Aliran duit di kantung orang utan

Hambatan pertama dalam riset yang dipimpin Dr. Truly adalah ketersediaan data. Sebabnya, mereka  membutuhkan waktu lama untuk bisa mengumpulkan laporan keuangan semua lembaga konservasi orang utan yang aktif di Indonesia dan Malaysia.

Alokasi dana menurut strategi lalu dibandingkan dengan sejumlah parameter keberhasilan. Perlindungan Habitat misalnya dievaluasi berdasarkan regulasi dan manajemen lahan yang baik, serta penegakan hukum untuk mencegah kerusakan habitat.

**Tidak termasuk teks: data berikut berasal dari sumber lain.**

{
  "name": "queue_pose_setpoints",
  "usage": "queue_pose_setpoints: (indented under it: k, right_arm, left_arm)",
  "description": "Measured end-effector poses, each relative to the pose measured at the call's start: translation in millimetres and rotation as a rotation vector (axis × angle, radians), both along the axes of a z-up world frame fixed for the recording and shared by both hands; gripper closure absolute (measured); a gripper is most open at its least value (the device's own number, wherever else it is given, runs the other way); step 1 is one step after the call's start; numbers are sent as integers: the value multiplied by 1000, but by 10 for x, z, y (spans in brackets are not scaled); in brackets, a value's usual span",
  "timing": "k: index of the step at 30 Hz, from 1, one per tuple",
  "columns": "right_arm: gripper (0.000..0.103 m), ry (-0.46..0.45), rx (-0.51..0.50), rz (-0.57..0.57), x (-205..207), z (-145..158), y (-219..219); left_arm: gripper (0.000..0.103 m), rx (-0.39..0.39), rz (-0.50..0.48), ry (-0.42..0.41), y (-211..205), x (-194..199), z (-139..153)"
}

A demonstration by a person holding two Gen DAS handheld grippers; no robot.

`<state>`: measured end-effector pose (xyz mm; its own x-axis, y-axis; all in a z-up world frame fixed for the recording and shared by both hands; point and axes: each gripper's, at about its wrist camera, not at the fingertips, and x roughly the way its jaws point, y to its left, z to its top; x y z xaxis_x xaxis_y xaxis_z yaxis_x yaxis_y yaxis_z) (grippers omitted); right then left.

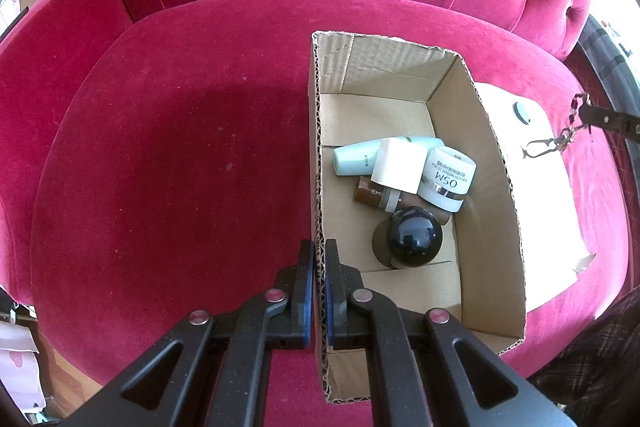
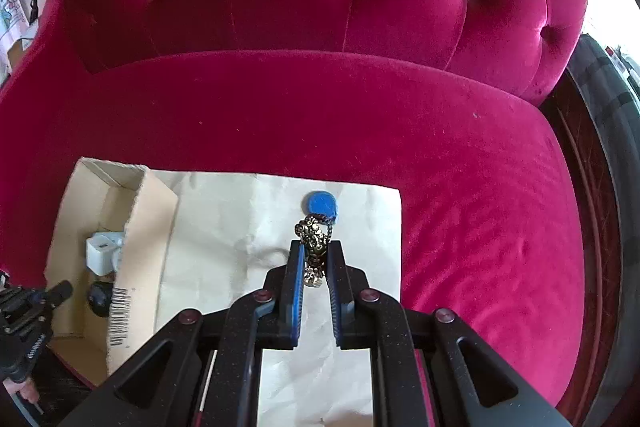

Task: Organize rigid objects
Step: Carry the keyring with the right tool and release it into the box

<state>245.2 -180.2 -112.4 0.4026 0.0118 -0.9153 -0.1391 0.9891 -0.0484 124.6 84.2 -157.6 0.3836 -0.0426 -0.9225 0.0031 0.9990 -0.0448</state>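
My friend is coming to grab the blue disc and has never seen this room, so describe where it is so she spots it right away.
On the crimson velvet sofa seat, a cream paper sheet lies beside the cardboard box. The blue disc lies flat near that sheet's far edge, outside the box, just beyond the metal chain in the right gripper. It is the only blue, round thing on the paper.

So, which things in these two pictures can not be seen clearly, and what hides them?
- Brown bottle, left wrist view: the white cube and the white jar cover most of it, so its label is cut off.
- Blue disc, right wrist view: the chain hides its near edge.
- Box contents, right wrist view: the cardboard box wall covers most.
- Blue disc, left wrist view: overexposed.
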Motion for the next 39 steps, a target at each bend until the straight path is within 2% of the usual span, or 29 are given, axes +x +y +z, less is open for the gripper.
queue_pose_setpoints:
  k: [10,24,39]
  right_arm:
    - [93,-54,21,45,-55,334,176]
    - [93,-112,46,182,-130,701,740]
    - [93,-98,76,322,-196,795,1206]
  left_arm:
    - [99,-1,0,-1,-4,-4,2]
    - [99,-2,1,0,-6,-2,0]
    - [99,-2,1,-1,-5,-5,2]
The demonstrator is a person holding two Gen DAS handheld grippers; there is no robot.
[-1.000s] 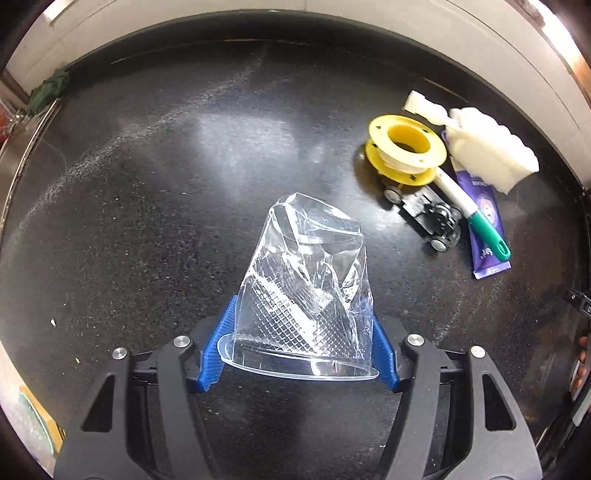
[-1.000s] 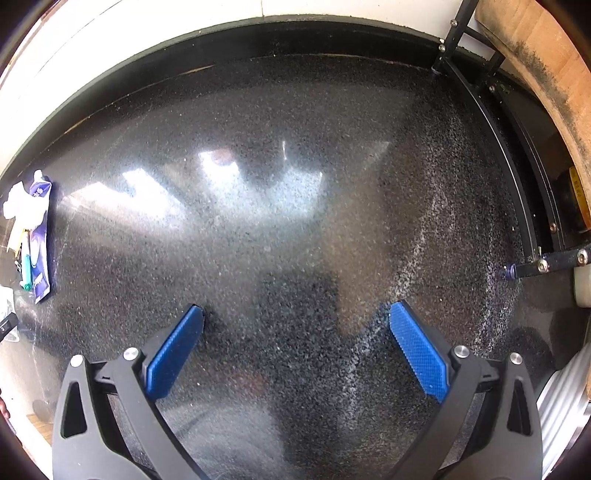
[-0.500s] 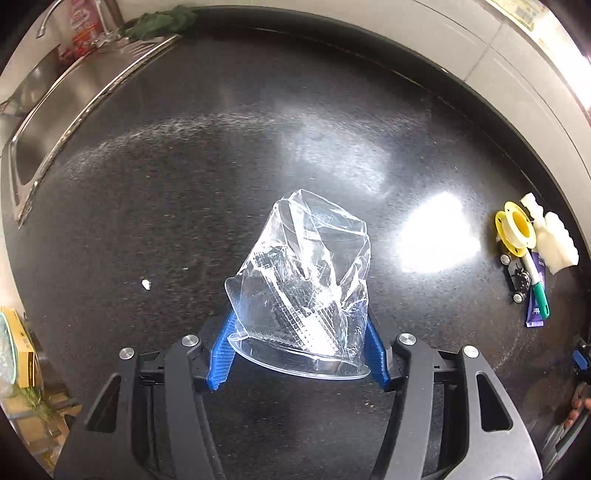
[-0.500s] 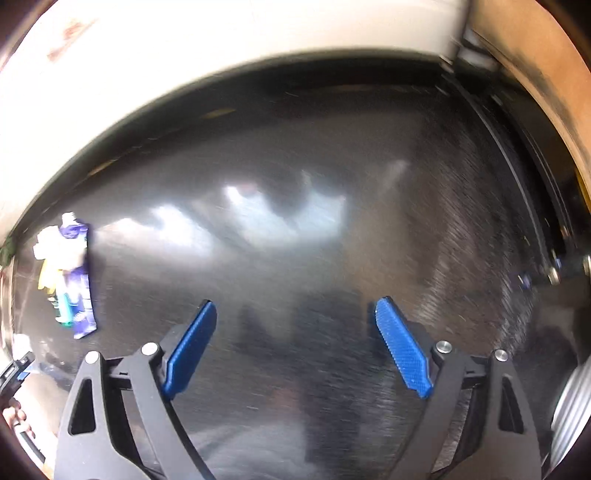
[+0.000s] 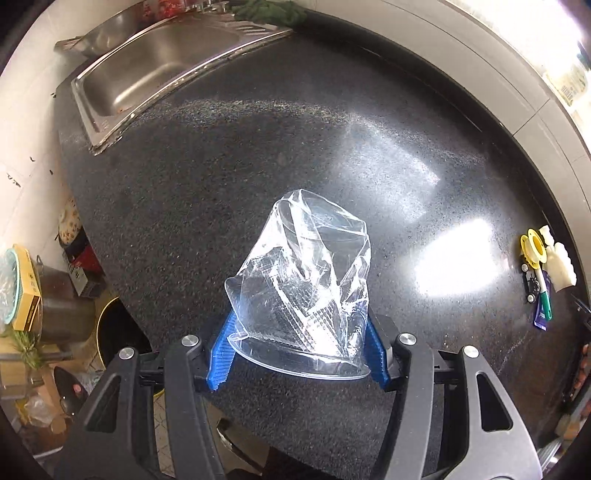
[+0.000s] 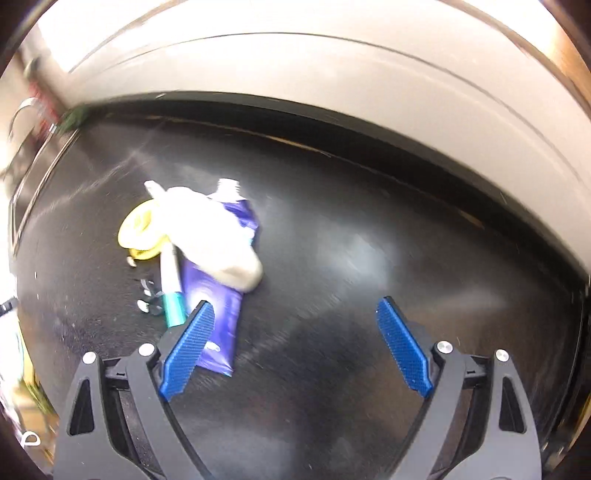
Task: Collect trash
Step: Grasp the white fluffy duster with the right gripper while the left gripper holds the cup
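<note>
The black speckled countertop [image 5: 258,155] fills most of the left wrist view, glossy with bright reflections, and a pale wall runs along its far edge at the upper right. A steel sink [image 5: 155,74] is set into the upper left corner, with a dark green cloth [image 5: 266,13] bunched behind it. Off the counter's edge at the lower left, floor clutter shows: a metal pot, a yellow box and some greenery. In the lower middle, the left gripper [image 5: 297,354] is clamped on a crushed clear plastic cup [image 5: 306,280], its blue pads pressing both sides near the rim. Far right lies a small heap: a yellow spool [image 5: 532,246], white foam [image 5: 561,267] and a purple tube [image 5: 543,314]. In the blurred right wrist view, the right gripper [image 6: 293,350] hangs over the counter with its jaws wide apart, having just narrowed a little, nothing between them. Its left pad overlaps the purple tube [image 6: 216,310], with a green-tipped pen [image 6: 171,284] beside.
</note>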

Adapun strategi lain seperti Patroli Hutan diukur berdasarkan keberhasilan dalam mengurangi perburuan liar atau penebangan ilegal. Sementara Restorasi Habitat dinilai menurut skala penghijauan hutan dan rehabilitasi lahan gambut.

Keberhasilan sebuah proyek konservasi akhirnya ditentukan oleh seberapa besar potensi orang utan untuk berdiam dan bermukim di masing-masing wilayah. 

Truly dkk. menyimpulkan efektifitas pendanaan konservasi bergantung pada kondisi di kedua pulau, Kalimantan dan Sumatra. "Kalau di Kalimantan, tekanan deforestasi lebih besar dibandingkan dengan di Sumatra, karena masih banyak yang berada di luar wilayah konservasi.”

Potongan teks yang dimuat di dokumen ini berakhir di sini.